EXERCISE DETAILS: Every line of the listing below needs to be reproduced exactly.

INFORMATION SHOWN:
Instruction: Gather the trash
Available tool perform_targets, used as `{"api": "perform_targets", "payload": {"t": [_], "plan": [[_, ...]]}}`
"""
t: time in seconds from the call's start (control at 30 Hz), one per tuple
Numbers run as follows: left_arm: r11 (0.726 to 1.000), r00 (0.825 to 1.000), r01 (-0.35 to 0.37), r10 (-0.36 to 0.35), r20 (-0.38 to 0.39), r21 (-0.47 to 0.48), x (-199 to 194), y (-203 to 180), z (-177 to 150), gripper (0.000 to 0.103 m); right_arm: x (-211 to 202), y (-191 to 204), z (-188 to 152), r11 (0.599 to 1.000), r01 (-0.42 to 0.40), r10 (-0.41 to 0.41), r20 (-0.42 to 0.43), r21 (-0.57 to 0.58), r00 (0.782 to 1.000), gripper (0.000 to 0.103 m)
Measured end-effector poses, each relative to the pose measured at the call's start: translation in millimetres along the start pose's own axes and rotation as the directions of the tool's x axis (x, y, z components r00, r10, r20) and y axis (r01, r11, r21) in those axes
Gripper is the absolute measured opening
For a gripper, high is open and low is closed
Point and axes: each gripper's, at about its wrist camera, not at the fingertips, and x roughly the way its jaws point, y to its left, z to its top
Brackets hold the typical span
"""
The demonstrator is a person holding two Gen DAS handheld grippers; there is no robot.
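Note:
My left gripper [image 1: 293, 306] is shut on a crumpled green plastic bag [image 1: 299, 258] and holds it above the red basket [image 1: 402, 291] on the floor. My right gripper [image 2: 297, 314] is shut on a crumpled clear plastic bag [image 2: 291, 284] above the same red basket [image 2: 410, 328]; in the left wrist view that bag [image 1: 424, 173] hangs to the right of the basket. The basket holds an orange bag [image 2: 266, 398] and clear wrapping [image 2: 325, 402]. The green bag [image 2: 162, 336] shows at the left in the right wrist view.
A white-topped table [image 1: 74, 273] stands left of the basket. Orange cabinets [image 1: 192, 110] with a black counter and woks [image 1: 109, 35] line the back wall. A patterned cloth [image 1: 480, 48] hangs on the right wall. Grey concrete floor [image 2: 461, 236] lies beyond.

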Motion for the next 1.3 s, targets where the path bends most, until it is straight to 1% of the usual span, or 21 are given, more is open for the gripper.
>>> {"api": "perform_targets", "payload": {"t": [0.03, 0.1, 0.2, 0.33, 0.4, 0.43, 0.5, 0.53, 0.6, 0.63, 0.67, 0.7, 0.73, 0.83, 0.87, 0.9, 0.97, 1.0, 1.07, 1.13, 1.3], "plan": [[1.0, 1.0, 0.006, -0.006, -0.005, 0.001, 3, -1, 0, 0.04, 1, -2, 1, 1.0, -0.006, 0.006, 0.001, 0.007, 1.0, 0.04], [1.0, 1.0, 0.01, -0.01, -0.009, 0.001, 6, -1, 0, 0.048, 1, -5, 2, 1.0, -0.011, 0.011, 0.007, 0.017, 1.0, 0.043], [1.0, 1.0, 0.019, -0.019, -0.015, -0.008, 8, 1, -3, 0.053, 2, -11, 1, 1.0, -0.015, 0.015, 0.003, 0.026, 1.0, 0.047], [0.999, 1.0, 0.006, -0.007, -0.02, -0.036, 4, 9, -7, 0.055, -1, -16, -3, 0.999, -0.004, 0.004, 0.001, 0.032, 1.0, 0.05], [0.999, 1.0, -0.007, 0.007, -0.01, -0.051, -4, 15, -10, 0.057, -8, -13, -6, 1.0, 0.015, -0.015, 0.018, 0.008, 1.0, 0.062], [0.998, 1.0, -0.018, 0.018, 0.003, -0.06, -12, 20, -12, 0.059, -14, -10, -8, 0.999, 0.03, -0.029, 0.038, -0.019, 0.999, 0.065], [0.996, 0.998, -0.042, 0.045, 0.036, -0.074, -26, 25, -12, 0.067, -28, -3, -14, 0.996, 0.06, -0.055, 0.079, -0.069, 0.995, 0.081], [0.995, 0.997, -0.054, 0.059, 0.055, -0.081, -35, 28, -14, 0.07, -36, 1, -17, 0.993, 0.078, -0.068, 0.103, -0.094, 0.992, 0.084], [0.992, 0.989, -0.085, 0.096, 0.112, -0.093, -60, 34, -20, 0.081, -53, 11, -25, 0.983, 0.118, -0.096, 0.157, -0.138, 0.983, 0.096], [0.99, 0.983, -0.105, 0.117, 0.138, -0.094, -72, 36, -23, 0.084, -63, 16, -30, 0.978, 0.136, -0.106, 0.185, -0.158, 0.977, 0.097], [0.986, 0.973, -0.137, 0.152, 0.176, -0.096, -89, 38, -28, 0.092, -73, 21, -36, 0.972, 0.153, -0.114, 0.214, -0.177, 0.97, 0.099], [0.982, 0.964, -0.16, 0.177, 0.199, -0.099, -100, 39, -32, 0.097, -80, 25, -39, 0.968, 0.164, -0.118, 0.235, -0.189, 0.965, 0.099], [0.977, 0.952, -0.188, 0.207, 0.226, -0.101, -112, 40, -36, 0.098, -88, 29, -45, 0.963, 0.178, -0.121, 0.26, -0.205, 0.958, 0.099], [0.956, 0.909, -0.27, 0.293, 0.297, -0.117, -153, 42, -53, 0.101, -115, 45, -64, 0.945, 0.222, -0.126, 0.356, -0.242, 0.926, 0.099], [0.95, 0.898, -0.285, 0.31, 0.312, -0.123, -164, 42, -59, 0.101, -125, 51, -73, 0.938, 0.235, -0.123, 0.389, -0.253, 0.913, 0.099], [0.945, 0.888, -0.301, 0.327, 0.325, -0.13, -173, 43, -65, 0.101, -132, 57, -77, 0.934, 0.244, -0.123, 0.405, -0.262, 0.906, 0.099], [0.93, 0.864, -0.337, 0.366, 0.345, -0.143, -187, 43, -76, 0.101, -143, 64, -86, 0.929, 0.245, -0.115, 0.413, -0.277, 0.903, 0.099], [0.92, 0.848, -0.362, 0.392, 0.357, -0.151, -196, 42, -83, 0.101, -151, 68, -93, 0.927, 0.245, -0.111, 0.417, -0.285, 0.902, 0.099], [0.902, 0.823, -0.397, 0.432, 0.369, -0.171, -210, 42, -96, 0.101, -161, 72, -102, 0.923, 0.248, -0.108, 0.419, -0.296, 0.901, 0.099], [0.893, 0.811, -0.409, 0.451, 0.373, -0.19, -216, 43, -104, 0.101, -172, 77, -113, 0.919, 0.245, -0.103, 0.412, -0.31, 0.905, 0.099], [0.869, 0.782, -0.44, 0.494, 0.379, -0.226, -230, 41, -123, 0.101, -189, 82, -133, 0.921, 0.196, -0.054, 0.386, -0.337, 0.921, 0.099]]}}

RESPONSE:
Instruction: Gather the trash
Available tool perform_targets, used as `{"api": "perform_targets", "payload": {"t": [_], "plan": [[_, ...]]}}`
"""
t: time in seconds from the call's start (control at 30 Hz), one per tuple
Numbers run as follows: left_arm: r11 (0.726 to 1.000), r00 (0.825 to 1.000), r01 (-0.35 to 0.37), r10 (-0.36 to 0.35), r20 (-0.38 to 0.39), r21 (-0.47 to 0.48), x (-199 to 194), y (-203 to 180), z (-177 to 150), gripper (0.000 to 0.103 m); right_arm: x (-211 to 202), y (-191 to 204), z (-188 to 152), r11 (0.599 to 1.000), r01 (-0.42 to 0.40), r10 (-0.41 to 0.41), r20 (-0.42 to 0.43), r21 (-0.57 to 0.58), r00 (0.782 to 1.000), gripper (0.000 to 0.103 m)
Measured end-effector poses, each relative to the pose measured at the call's start: translation in millimetres along the start pose's own axes and rotation as the directions of the tool's x axis (x, y, z components r00, r10, r20) and y axis (r01, r11, r21) in those axes
Gripper is the absolute measured opening
For a gripper, high is open and low is closed
Point and axes: each gripper's, at about its wrist camera, not at the fingertips, and x roughly the way its jaws point, y to its left, z to its top
Brackets hold the typical span
"""
The demonstrator is a person holding two Gen DAS handheld grippers; there is no robot.
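Note:
My left gripper [image 1: 293, 306] is shut on a crumpled green plastic bag [image 1: 299, 258] and holds it above the red basket [image 1: 402, 291] on the floor. My right gripper [image 2: 297, 314] is shut on a crumpled clear plastic bag [image 2: 291, 284] above the same red basket [image 2: 410, 328]; in the left wrist view that bag [image 1: 424, 173] hangs to the right of the basket. The basket holds an orange bag [image 2: 266, 398] and clear wrapping [image 2: 325, 402]. The green bag [image 2: 162, 336] shows at the left in the right wrist view.
A white-topped table [image 1: 74, 273] stands left of the basket. Orange cabinets [image 1: 192, 110] with a black counter and woks [image 1: 109, 35] line the back wall. A patterned cloth [image 1: 480, 48] hangs on the right wall. Grey concrete floor [image 2: 461, 236] lies beyond.
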
Motion for the next 1.3 s, targets where the path bends most, until it is straight to 1% of the usual span, or 21 are given, more is open for the gripper.
>>> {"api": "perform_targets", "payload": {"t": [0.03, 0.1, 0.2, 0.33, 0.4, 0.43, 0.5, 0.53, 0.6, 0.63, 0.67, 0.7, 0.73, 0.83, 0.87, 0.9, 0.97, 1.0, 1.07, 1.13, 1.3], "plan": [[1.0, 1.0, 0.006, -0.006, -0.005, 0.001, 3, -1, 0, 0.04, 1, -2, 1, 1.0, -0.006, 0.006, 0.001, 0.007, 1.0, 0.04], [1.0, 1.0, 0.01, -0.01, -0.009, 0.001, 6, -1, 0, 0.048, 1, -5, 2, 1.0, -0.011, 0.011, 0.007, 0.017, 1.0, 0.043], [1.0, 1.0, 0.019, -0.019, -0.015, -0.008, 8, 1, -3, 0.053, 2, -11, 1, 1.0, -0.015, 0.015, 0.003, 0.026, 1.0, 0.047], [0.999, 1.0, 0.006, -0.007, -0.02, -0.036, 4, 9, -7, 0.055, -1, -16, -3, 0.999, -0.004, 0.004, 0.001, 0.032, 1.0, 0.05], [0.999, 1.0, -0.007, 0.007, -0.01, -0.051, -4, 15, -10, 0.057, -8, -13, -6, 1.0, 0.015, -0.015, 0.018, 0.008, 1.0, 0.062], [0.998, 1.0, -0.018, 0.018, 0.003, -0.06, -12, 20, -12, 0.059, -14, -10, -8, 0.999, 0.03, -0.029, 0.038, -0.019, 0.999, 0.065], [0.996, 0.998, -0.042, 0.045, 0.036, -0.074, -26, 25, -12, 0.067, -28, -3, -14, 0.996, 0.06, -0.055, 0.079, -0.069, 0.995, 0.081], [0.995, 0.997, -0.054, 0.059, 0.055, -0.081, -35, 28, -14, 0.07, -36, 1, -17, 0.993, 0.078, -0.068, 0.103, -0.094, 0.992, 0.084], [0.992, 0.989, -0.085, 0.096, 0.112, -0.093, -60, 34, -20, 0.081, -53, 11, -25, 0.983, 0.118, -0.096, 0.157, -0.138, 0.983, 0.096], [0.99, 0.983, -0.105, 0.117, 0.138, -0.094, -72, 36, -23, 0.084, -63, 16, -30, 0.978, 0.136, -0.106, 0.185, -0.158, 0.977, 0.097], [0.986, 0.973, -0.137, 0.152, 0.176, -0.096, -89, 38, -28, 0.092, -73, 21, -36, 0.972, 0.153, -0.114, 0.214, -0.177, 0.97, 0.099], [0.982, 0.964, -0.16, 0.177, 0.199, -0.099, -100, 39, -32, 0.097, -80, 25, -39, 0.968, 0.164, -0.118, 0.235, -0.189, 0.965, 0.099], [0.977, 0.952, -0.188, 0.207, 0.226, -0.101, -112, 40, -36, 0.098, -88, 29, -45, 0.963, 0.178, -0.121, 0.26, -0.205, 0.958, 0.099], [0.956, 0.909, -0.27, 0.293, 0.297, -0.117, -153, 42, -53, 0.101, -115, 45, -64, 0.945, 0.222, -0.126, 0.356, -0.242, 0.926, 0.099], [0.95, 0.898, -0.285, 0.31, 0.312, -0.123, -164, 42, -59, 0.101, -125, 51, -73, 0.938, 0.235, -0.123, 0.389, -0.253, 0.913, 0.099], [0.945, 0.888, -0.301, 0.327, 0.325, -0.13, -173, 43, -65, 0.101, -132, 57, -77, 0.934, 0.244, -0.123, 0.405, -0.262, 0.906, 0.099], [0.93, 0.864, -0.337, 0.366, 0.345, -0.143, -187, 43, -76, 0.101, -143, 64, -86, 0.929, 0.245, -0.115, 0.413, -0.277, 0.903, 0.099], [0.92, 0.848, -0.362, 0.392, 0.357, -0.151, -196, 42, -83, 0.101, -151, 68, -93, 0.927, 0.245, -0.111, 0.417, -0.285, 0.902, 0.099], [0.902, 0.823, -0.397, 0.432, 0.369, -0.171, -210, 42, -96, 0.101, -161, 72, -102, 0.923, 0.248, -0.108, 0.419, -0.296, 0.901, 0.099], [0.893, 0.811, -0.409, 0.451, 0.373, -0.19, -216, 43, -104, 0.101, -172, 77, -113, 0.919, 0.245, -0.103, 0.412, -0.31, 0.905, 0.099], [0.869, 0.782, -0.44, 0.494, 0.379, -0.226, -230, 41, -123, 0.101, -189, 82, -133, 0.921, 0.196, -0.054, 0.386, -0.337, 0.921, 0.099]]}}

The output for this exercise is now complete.